To be honest, I wasn’t expecting much. I thought that as soon as I abandoned my usual skincare routine, my skin quality would plummet. How could it not, when I dropped all my retinoid skin refiners and glycolic acids and high-strength vitamin-C serums (a strong vitamin C serum is great as a topical treatment, to stimulate collagen production and reduce pigmentation).

I also had to call a halt on the collagen-boosting powders and potions that I usually ingest, and the skin-peels and light-treatments that I’m partial to. And yet, even after just four weeks on the sachets, my hydration levels had improved. By the end of month two, these were even better, and so was the elasticity of my skin. I could tell because I could feel that the little machine that applied suction pressure in order to test my skin was pulling miles harder than it had done before.  By the end of month 3 my face didn’t look a great deal different, though it didn’t have its usual winter pallor and it certainly wasn’t too dry, and my collagen levels, which had taken a dive in the first month (those supplements must have been working) had lurched right back up again. By the end, my collagen was up 22.8%, my elasticity had improved by 64.3% and my skin’s hydration reading was so greatly improved at 30.26% that Tariq called me back the following week, saying he suspected an error – but the extra reading was just the same.

Is this earth-shattering news? Yes. If you stop and think about how much we all spend on skincare in the hope of strengthening and hydrating our skin (the beauty and personal care market in UK worth about £14.5bn, according to statista.com) , and how much some people are willing to pay for non-surgical procedures to do the same, the idea that you can get great improvements by simply downing large doses of vitamin C is pretty revolutionary.
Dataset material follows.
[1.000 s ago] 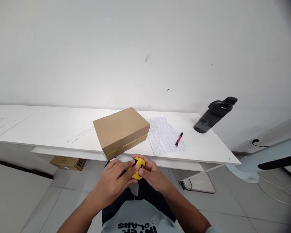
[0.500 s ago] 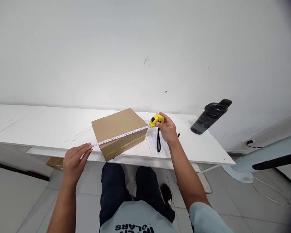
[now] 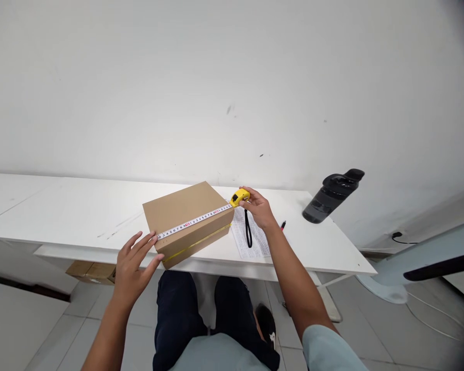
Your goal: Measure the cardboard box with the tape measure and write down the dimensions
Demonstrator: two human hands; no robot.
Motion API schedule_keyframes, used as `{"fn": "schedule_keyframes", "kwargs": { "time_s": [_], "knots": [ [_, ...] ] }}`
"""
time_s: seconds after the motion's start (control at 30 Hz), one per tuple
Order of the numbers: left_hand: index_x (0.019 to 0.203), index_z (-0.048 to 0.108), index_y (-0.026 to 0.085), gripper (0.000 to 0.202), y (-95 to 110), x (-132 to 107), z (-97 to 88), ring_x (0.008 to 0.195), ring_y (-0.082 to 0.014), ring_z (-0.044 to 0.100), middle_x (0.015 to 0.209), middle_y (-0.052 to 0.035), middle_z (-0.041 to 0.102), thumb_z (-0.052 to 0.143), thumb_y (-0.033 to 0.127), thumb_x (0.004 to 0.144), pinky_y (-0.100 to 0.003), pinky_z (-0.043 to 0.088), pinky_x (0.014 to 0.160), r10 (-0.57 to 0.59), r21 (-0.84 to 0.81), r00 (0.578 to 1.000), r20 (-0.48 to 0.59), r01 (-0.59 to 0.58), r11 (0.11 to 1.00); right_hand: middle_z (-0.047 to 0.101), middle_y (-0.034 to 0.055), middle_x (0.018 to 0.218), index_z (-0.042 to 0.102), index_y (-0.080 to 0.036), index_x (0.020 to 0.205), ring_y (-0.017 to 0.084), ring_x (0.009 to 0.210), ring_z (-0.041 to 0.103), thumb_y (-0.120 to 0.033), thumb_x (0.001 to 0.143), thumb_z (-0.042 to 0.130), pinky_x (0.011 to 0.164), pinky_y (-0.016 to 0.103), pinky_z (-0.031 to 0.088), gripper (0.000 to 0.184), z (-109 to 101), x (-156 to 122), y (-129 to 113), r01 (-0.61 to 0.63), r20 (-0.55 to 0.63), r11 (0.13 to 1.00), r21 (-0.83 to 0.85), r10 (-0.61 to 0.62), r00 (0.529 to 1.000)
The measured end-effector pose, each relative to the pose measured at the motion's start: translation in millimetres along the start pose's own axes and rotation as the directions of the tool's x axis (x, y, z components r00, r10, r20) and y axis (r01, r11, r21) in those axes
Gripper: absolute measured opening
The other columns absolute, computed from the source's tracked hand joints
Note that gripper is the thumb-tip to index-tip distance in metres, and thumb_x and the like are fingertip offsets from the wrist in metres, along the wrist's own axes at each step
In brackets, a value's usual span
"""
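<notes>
A brown cardboard box (image 3: pixel 185 206) sits at a slant on the white table, its near corner reaching the front edge. Across its top, along the near long edge, lies the white blade of a tape measure (image 3: pixel 240 197) with a yellow case. My right hand (image 3: pixel 257 207) is closed around that case at the box's right end; a black wrist strap hangs below it. At the left end, my left hand (image 3: pixel 136 263) holds the blade's tip against the box edge with its fingertips, thumb lower on the box's side. Its other fingers are spread.
A written sheet of paper (image 3: pixel 251 237) lies right of the box, partly under the strap, with a pen (image 3: pixel 283 225) beside it. A dark bottle (image 3: pixel 328 198) stands farther right. Beneath the table is another cardboard box (image 3: pixel 90 271). The wall (image 3: pixel 232 93) rises behind.
My left hand has moved right to the box edge, its fingers more spread. The tape case has come in against the box's right end, and the blade now lies on the top.
</notes>
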State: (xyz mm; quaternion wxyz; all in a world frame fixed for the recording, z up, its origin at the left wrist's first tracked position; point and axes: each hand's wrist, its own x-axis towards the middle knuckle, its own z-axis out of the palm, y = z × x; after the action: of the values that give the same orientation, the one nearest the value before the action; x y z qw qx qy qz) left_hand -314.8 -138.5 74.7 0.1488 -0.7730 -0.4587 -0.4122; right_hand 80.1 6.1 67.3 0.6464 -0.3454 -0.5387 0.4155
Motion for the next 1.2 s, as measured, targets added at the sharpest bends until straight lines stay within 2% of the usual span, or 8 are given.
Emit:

Also, obviously, this improves the skin all over your body, not just on your face, and offers a bunch of health benefits into the bargain.

Then there’s the ‘natural’ factor: here’s something for the people who would never contemplate the retinoids and glycolic acids of ‘cosmeceutical’ skincare, let alone the lasers and needles of cosmetic doctors.

Having seen how effective Altrient is at heading off incipient colds since I started taking it in December, most of my family now follow suit. As for me, I’ve started buying it in bulk since the trial ended in March and am taking two sachets a day for maintenance – though I’m back on the active skincare and non-surgical treatments as well.  I tend to think it’s all about marginal gains when it comes to skincare. If I find something else that really works, I prefer to add it into the mix than rely on it in isolation.